Publication year - 2014
Publication title -
american journal of transplantation
Language(s) - English
Resource type - Journals
SCImago Journal Rank - 2.89
H-Index - 188
eISSN - 1600-6143
pISSN - 1600-6135
DOI - 10.1111/ajt.12868
Subject(s) - xenotransplantation , islet , medicine , transgene , genetically modified mouse , transplantation , virology , immunology , biology , diabetes mellitus , endocrinology , genetics , gene
The generation of pigs with genetic modifications has significantly advanced the field of xenotransplantation.
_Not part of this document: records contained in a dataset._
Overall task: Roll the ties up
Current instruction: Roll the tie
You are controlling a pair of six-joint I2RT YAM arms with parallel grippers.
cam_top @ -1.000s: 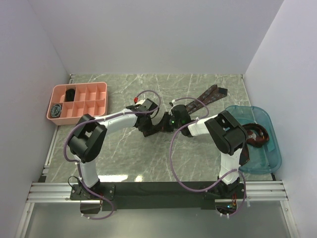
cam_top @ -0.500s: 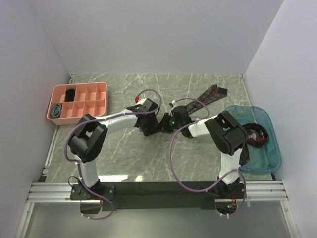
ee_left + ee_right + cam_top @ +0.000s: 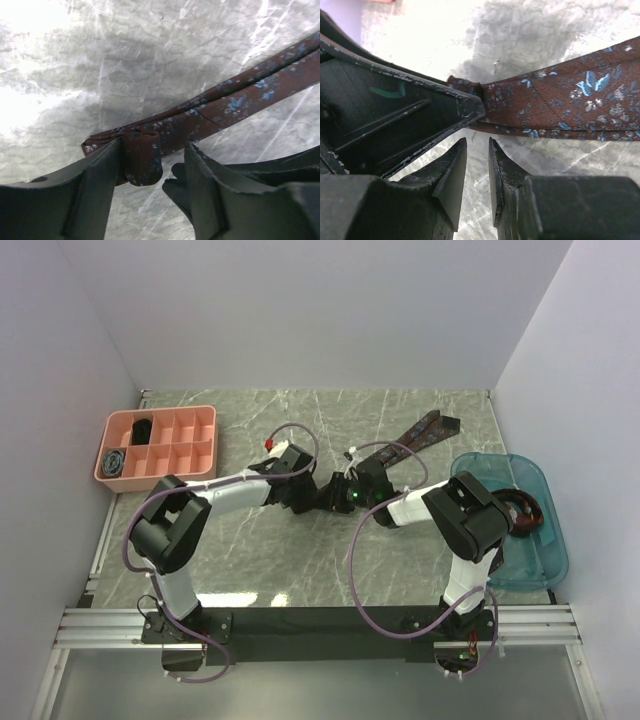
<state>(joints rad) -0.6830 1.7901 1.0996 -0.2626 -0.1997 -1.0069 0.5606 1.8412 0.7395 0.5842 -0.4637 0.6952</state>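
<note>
Vs 1 s ago, both elbows have swung back toward the bases, while the tips have stayed together at mid-surface. I read that as the wrists re-angling round the fold, not travelling, so the roll is prob. only at its first turn.

The maroon tie [image 3: 428, 428] lies on the surface [image 3: 250, 560], running from the centre to the far right. Its near end is doubled over between the L pincer [image 3: 154, 145] fingers. These are spread, w/ one finger touching the fold. The R pincer [image 3: 477, 142] is just beside it, almost pressed together and w/ nothing in the gap.

The pink tray [image 3: 205, 415] holds a black coil [image 3: 143, 428] and a grey-blue coil [image 3: 117, 462] in separate compartments. The blue bin [image 3: 555, 540] holds another tie [image 3: 522, 512], unrolled.
</note>
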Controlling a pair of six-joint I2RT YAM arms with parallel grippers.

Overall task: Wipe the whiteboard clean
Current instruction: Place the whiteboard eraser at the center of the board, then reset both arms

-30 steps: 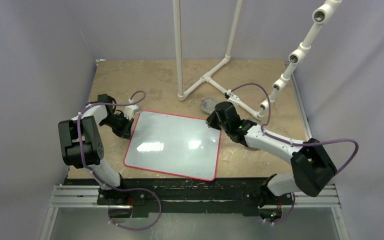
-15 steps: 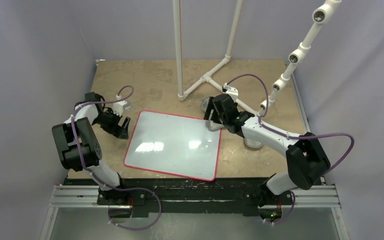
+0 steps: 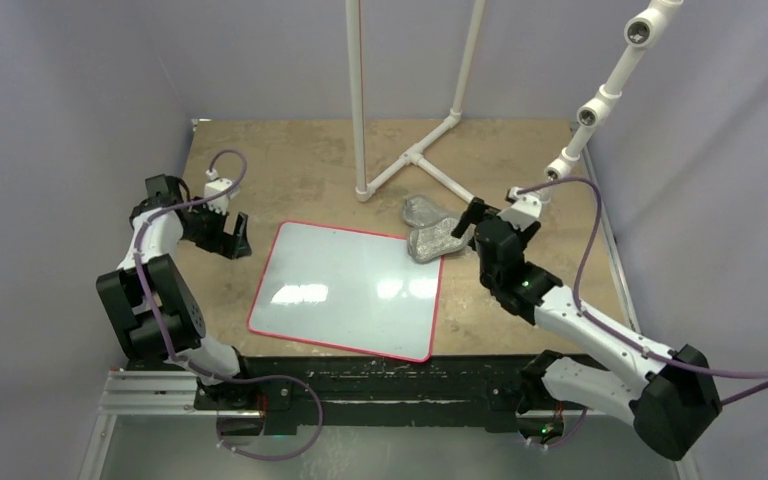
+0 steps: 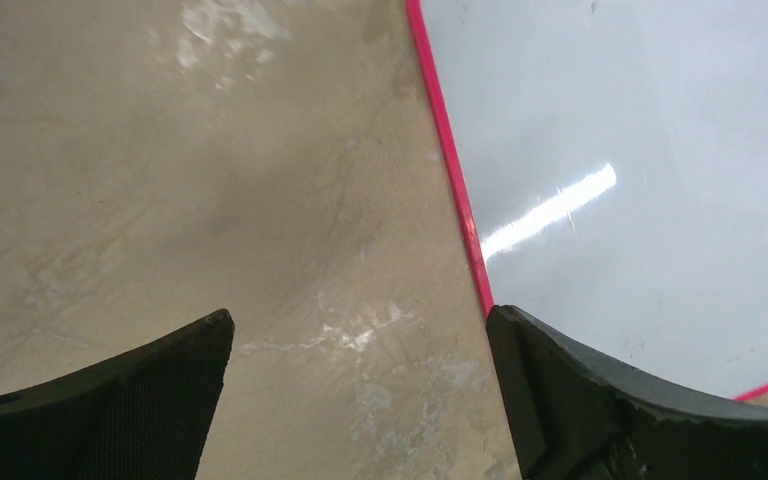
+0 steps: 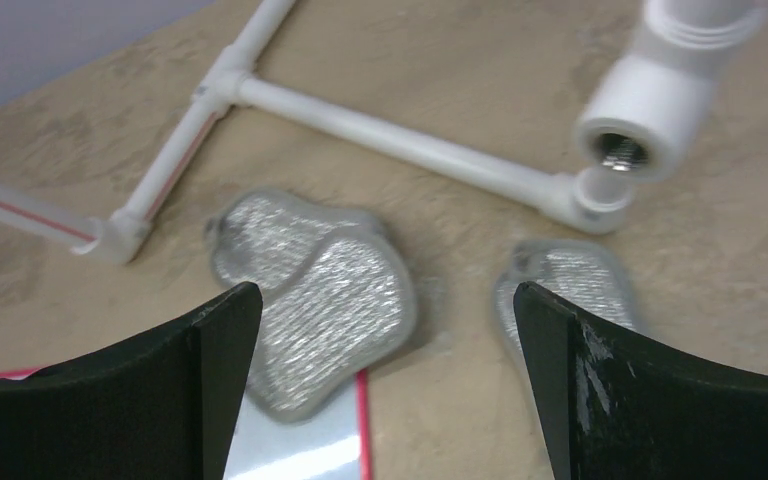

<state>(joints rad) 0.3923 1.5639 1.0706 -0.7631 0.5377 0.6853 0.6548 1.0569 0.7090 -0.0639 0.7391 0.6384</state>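
The whiteboard lies flat mid-table, its glossy face showing no red scribbles, only glare. The left claw hangs wide and empty just off the board's left red rim. The right claw is also spread wide and carries nothing, poised above two overlapping silvery-grey pads, the nearer one lapping over the board's far right corner. A third pad sits apart, near the white pipe frame. The wiping looks finished or nearly so. What remains is probably to lift that pad off the corner, which needs the right claw to drop and close on its thin edge.
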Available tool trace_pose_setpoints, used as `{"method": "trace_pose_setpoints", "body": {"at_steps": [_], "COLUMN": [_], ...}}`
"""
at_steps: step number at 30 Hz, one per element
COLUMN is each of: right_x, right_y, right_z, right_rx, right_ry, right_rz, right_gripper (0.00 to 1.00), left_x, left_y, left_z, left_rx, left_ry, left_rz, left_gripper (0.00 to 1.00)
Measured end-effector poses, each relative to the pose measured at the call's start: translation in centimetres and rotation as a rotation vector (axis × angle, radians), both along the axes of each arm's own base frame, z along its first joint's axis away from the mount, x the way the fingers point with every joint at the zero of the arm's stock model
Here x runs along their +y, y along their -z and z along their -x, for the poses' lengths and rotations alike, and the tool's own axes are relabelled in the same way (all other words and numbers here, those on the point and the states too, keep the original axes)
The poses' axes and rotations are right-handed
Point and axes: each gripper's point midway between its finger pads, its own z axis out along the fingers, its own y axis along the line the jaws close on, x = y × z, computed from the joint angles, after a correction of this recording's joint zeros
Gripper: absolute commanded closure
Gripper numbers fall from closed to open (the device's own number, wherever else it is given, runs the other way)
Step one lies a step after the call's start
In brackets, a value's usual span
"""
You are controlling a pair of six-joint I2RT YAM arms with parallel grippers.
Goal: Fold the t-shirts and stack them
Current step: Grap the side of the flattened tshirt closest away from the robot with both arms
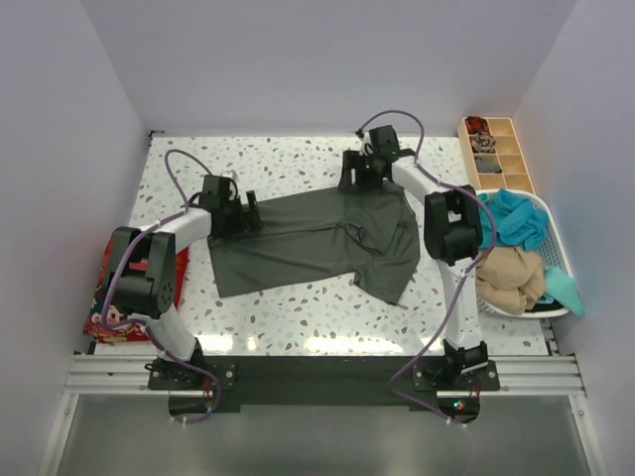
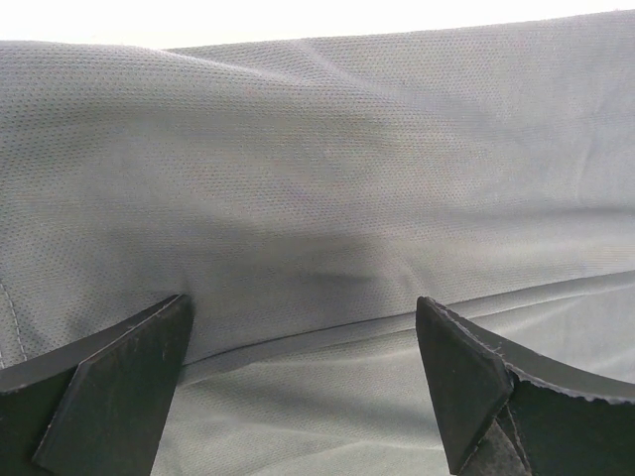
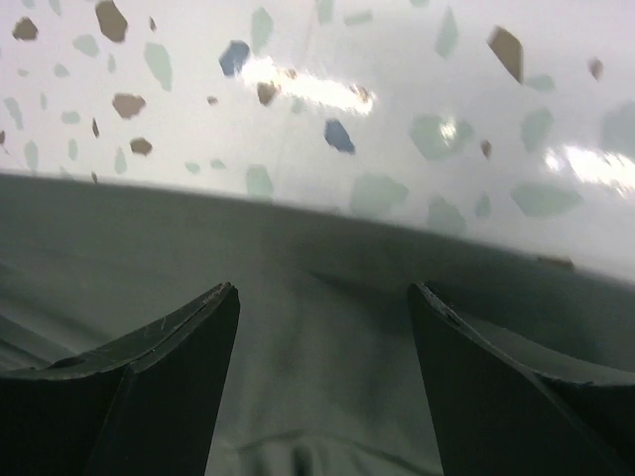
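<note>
Two containers sat at the right side of the table (image 1: 298, 309). The white basket (image 1: 549, 211) held a teal t-shirt (image 1: 511, 218) and a tan t-shirt (image 1: 511, 278), both spilling over its rim. The wooden divided tray (image 1: 499, 151) beyond it had small dark items in a few compartments (too small to identify). The dark grey-green t-shirt (image 1: 317, 243) lay spread across the middle of the table. The left hand (image 2: 303, 337) hung wide open over its left edge. The right hand (image 3: 322, 327), jaws apart and gripping nothing, stood over its far edge. A red t-shirt (image 1: 109, 317) lay at the table's near left edge.
</note>
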Motion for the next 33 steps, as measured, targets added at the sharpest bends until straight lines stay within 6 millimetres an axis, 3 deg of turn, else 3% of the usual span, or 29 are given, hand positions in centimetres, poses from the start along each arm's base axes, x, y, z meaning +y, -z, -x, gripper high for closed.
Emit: {"method": "trace_pose_setpoints", "body": {"at_steps": [3,7,10,12,15,20,23,29,33], "right_x": [-2.1,-5.1,-7.0,-7.8,-8.8,-9.5,-9.3,-9.5,-10.0], "right_y": [-1.6,-7.1,-11.6,-13.0,-11.7,-4.3,-2.2,-1.7,-1.8], "right_z": [1.1,3.1,6.5,9.1,14.1,23.5,27.7,30.6,31.8], "right_rx": [-0.011,-0.092,-0.163,-0.180,-0.135,0.075,0.149,0.178,0.181], "right_ry": [0.035,0.100,0.140,0.167,0.202,0.220,0.212,0.261,0.314], "right_rz": [0.040,0.079,0.072,0.052,0.031,0.041,0.050,0.040,0.041], "right_gripper": [0.23,0.24,0.26,0.27,0.28,0.28,0.28,0.28,0.28], "left_x": [0.2,0.5,0.6,0.6,-0.4,-3.7,-3.8,-2.3,-1.3], "left_y": [-0.2,-2.1,-4.3,-5.1,-4.9,-3.6,-2.5,-0.4,0.0], "left_z": [0.6,2.1,3.3,4.7,7.8,13.2,15.3,18.8,19.4], "left_rx": [0.009,-0.019,-0.075,-0.102,-0.101,-0.065,-0.036,0.025,0.042], "left_ry": [-0.005,-0.017,-0.037,-0.045,-0.040,0.023,-0.003,-0.096,-0.161], "left_rz": [-0.006,-0.002,0.006,0.015,0.038,0.092,0.094,0.074,0.050], "left_gripper": [0.00,0.00,0.00,0.00,0.00,0.00,0.00,0.00,0.00]}}
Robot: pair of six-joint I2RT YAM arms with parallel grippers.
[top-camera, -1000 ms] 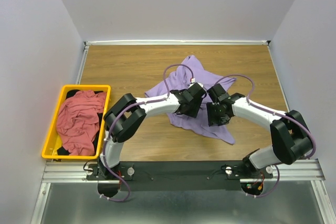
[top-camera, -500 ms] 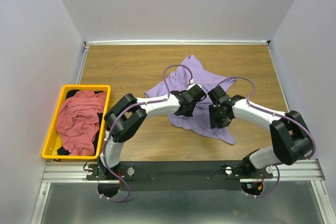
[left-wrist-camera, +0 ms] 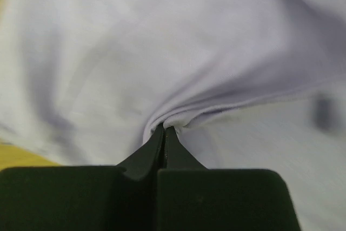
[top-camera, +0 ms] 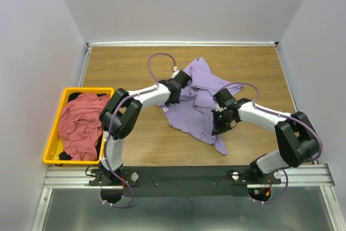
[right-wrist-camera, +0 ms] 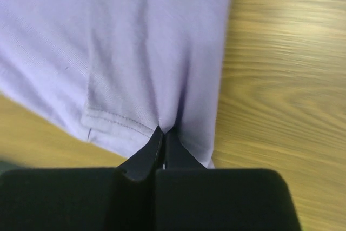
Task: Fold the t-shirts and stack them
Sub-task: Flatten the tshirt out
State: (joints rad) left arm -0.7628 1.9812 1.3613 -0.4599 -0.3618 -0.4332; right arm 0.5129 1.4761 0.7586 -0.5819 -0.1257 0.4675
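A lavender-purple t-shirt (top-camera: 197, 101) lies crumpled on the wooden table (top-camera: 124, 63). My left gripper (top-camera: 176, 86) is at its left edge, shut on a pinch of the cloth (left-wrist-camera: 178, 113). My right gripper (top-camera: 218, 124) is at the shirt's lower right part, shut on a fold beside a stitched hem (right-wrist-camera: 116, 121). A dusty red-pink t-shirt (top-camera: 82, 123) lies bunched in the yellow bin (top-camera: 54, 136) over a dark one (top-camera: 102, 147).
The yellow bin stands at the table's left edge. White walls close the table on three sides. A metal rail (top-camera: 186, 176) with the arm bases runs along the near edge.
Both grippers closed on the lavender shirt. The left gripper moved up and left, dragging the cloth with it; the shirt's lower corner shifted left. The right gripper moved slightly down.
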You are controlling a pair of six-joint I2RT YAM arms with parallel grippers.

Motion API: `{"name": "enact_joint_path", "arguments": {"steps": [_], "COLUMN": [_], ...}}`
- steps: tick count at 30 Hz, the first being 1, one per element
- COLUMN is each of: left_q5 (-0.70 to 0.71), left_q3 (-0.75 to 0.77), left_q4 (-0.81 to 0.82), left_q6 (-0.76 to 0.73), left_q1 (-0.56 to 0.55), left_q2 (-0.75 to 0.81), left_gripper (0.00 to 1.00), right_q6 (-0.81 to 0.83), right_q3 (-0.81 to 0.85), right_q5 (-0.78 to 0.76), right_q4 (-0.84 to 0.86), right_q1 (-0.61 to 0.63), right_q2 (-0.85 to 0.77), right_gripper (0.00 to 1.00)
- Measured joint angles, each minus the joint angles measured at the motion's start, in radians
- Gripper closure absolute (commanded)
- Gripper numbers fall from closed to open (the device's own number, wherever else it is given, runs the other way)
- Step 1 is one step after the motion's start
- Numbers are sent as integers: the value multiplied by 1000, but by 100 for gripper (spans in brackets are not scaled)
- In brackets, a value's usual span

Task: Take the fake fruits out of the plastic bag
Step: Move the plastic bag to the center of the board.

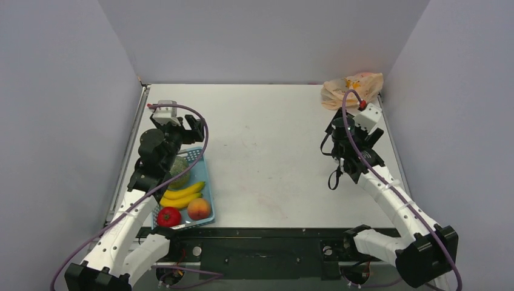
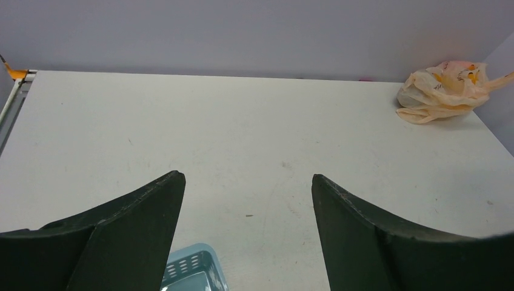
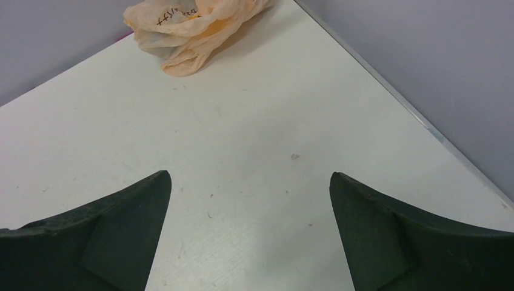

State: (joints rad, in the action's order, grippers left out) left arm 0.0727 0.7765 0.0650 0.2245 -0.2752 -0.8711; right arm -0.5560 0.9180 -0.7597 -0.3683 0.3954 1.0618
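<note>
The plastic bag [image 1: 351,90], pale peach-orange and crumpled, lies in the far right corner of the table. It also shows in the left wrist view as the bag [image 2: 445,91] and in the right wrist view as the bag [image 3: 194,27]. The fake fruits are hidden inside it; only yellow-orange patches show through the film. My right gripper [image 1: 347,124] hovers a short way in front of the bag, its jaws open over bare table [image 3: 249,176]. My left gripper [image 1: 186,126] stands far to the left above the basket, open and holding nothing [image 2: 247,177].
A blue mesh basket [image 1: 205,182] sits near the left front and holds a green melon [image 1: 179,171], yellow bananas [image 1: 182,194], a red tomato-like fruit [image 1: 168,216] and a peach [image 1: 199,209]. One corner of the basket [image 2: 194,267] shows below my left fingers. Grey walls enclose the table on three sides.
</note>
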Motion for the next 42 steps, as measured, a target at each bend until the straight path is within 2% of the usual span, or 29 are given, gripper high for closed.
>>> {"name": "enact_joint_path", "arguments": {"steps": [9, 15, 23, 31, 34, 39, 42], "left_q5": [-31, -52, -87, -127, -135, -146, -158], "left_q3": [0, 0, 0, 0, 0, 0, 0], "left_q4": [-1, 1, 15, 27, 34, 44, 44], "left_q6": [3, 4, 15, 32, 32, 30, 28], "left_q1": [-1, 0, 15, 28, 28, 28, 28], "left_q2": [-48, -52, -55, -64, -65, -78, -94], "left_gripper": [25, 25, 25, 25, 25, 25, 25], "right_q6": [-150, -241, -272, -272, -270, -259, -249], "right_q3": [145, 307, 495, 657, 738, 800, 826], "right_q5": [117, 179, 327, 473, 506, 550, 574], "right_q4": [95, 190, 329, 394, 393, 396, 397], "right_q1": [-197, -316, -453, -515, -521, -526, -526], "right_q2": [281, 528, 858, 1077, 1132, 1172, 1189], "right_gripper": [0, 0, 0, 1, 8, 28, 52]}}
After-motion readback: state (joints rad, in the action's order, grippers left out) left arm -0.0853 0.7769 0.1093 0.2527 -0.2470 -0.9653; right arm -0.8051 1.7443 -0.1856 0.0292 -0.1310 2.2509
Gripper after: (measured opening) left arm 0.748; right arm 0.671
New genetically engineered pigs were produced on an α1,3‐galactosyltransferase gene‐knockout background with ubiquitous expression of human CD46, with islet beta cell‐specific expression of human tissue factor pathway inhibitor and/or human CD39 and/or porcine CTLA4‐lg. Isolated islets from pigs with 3, 4 or 5 genetic modifications were transplanted intraportally into streptozotocin‐diabetic, immunosuppressed cynomolgus monkeys (n = 5). Immunosuppression was based on anti‐CD154 mAb costimulation blockade. Monitoring included features of early islet destruction, glycemia, exogenous insulin requirement and histopathology of the islets at necropsy. Using these modified pig islets, there was evidence of reduced islet destruction in the first hours after transplantation, compared with two series of historical controls that received identical therapy but were transplanted with islets from pigs with either no or only one genetic modification. Despite encouraging effects on early islet loss, these multi‐transgenic islet grafts did not demonstrate consistency in regard to long‐term success, with only two of five demonstrating function beyond 5 months.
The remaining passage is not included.